No offense taken at all. The man who did that mount has a bird in the Taxidermy Hall of Fame and has an award given out in his name every year at the Texas Taxidermy Association Convention and Competition. I think he probably had some experience and won many competitions. :biggrin: More than you have on both counts I would wager. No offence meant here either.


----------



## 23 GC VS (Dec 26, 2007)

Taxidermyman1 your work is very nice, but I must admit you came across a little harsh. I love the realism in your work. The cupped wings, and realistic head positioning is nice. I have hunted waterfowl for many years, and I am picky about mounts somewhat. I like to see a mount that represents what you would see coming into a decoy spread. That's not to say that I hold anything against the "old school" standard of a "wings back" mount that shows off the full spectrum of the bird. A mount really should be special to a person. I can remember the story of every bird I've ever had mounted, and they are probably not the best birds in the world, but I did take them to a reputable taxidermist and I was very happy with the work......


----------



## 6Mile (Dec 17, 2005)

yeah taxidermy man, curious as to what you think that my mounts look like. i would really like your opinion.


----------



## banded2 (Sep 4, 2007)

*happy with my choice*

after reading these posts and seeing some pictures i am really happy that i just dropped of two ducks at aransas wildlife studio


----------



## WWR (Nov 22, 2006)

I am real proud of this one.


----------



## 6Mile (Dec 17, 2005)

that has got to be one of the best GWT i have ever seen WWR. i would be proud of that one to.


----------



## KneeDeep&Sink'N (Jun 12, 2004)

*All I can say is...*



Haute Pursuit said:


> No offense taken at all. The man who did that mount has a bird in the Taxidermy Hall of Fame and has an award given out in his name every year at the Texas Taxidermy Association Convention and Competition. I think he probably had some experience and won many competitions. :biggrin: More than you have on both counts I would wager. No offence meant here either.


*OUCH!!! :smile:*


----------



## taxidermyman1 (Jan 31, 2007)

hey hauteman, its easy to say anything on the net, but there is no way the artist who did that bird competes on the masters level with waterfowl. He may be in some other catagory, but unless thats an old mount, aint happnen. There are only a couple of guys who have awards named after them and its for their hard work with the association and their contributions more than anything else. I may come across as harsh or blunt, but thats just me. Im really a nice guy! Ha. You wanted my opinion on the bird and I knew you would come back with something, not bad either. There are lots of guys with more ribbons, no doubt. We just strive to be competitive with the best. Peace.


----------



## taxidermyman1 (Jan 31, 2007)

WWR, I would recognize Randy's work anywhere. he does a very good job on birds, even if he is a Hippy.


----------



## Haute Pursuit (Jun 26, 2006)

taxidermyman1 said:


> hey hauteman, its easy to say anything on the net, but there is no way the artist who did that bird competes on the masters level with waterfowl. He may be in some other catagory, but unless thats an old mount, aint happnen. There are only a couple of guys who have awards named after them and its for their hard work with the association and their contributions more than anything else. I may come across as harsh or blunt, but thats just me. Im really a nice guy! Ha. You wanted my opinion on the bird and I knew you would come back with something, not bad either. There are lots of guys with more ribbons, no doubt. We just strive to be competitive with the best. Peace.
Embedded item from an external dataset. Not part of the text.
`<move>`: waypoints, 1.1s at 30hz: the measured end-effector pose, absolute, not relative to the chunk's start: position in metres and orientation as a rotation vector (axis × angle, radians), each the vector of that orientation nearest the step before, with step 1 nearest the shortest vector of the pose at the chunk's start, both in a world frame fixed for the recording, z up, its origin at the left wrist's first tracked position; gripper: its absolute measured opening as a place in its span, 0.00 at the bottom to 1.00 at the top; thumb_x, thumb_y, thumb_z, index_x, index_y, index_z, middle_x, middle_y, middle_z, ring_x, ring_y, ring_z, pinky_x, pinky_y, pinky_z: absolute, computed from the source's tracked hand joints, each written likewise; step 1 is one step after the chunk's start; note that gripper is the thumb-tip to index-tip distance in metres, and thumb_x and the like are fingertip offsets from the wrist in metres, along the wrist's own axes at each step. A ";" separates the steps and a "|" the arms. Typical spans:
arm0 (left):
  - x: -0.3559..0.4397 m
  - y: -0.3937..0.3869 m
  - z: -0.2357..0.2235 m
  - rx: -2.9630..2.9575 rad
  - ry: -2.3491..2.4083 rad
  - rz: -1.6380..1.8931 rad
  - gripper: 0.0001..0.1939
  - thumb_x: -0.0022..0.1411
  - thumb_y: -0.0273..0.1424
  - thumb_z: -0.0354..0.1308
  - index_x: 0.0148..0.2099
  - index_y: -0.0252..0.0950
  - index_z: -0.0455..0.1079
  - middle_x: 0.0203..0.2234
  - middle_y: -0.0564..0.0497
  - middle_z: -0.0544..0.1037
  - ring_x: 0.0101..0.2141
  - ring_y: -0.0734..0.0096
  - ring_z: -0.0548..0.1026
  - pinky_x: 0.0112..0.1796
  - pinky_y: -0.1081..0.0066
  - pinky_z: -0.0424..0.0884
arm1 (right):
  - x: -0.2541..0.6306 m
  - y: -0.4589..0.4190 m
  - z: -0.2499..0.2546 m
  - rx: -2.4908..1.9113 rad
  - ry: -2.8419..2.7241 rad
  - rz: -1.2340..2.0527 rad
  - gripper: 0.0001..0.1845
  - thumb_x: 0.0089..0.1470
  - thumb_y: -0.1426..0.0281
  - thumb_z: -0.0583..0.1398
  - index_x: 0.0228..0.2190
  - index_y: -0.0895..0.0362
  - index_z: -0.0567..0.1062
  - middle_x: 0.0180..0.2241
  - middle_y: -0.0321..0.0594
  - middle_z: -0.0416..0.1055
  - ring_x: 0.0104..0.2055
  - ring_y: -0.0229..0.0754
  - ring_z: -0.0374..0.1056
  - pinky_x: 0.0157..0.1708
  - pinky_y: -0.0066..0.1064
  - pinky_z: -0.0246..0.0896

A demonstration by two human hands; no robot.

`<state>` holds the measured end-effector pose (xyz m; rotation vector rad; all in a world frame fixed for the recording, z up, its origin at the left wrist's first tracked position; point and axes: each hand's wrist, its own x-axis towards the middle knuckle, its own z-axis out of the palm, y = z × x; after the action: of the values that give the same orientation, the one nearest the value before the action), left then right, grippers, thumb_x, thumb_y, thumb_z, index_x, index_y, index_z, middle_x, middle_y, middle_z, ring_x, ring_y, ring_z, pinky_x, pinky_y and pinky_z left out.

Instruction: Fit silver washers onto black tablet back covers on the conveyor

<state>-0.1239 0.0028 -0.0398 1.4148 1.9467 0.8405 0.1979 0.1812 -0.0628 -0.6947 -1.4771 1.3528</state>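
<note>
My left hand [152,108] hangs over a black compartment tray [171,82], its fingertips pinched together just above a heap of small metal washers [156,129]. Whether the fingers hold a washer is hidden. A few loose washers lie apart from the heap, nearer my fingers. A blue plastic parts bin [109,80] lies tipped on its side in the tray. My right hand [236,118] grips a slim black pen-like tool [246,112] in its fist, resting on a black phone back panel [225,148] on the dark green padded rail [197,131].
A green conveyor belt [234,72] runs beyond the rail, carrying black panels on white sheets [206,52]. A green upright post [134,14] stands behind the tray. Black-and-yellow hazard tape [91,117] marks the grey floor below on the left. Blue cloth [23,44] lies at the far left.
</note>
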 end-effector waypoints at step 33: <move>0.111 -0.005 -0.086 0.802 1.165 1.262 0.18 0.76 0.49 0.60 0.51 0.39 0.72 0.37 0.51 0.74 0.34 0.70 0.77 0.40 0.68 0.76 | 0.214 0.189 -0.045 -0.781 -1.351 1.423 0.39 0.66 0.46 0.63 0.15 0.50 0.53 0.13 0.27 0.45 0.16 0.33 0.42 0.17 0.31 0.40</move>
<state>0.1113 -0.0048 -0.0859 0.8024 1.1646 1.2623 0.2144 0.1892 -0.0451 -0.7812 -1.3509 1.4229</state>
I'll give you his name if you don't believe me. That bird was done by Paul Provenzano. It was the very last bird he ever did. He competed and won many competitions while legally blind. Ask anyone at the competitions you supposedly compete in that doesn't have milk dripping off their chin about him. Another thing is that he had enough class not to talk down about one of his colleagues work while thumping his chest... even though he could have. Good luck to you, I hope you become as good as you think you are someday. Your work looks good so far.


----------



## wet dreams (May 21, 2004)

Heres a cpl that I would NOT like to be critiqued as they are good enough IMO but mite not be as perfect as others posted here, these were not mounted for judges. WW


----------



## TXPalerider (May 21, 2004)

taxidermyman1,

You may be good at what you do. I don't know enough to make a judgement. But, I could suggest a few Dale Carnegie books that would surely improve your business.


----------



## wet dreams (May 21, 2004)

something a little different again. BTW this is not a plug for work at all, havn't ever here and not about to start, I havn't done Taxidermy work in 10+ yrs, but I do know good work and Taxidermyman you do good work but IMO you don't have to enter compitition to get better. I could bore you with pics of good Taxidermy. WW


----------



## capn (Aug 11, 2005)

I like multi-bird mounts. It adds another dimension to the work, and almost all of them are unique.


----------



## Haute Pursuit (Jun 26, 2006)

TXPalerider said:


> taxidermyman1,
> 
> You may be good at what you do. I don't know enough to make a judgement. But, I could suggest a few Dale Carnegie books that would surely improve your business.


a starter


----------



## Spec-Rig.006 (Nov 2, 2007)

Ha ha ha ha ha ha ha ha ha ... oh LORD ... wow ...


----------



## Haute Pursuit (Jun 26, 2006)

capn said:


> I like multi-bird mounts. It adds another dimension to the work, and almost all of them are unique.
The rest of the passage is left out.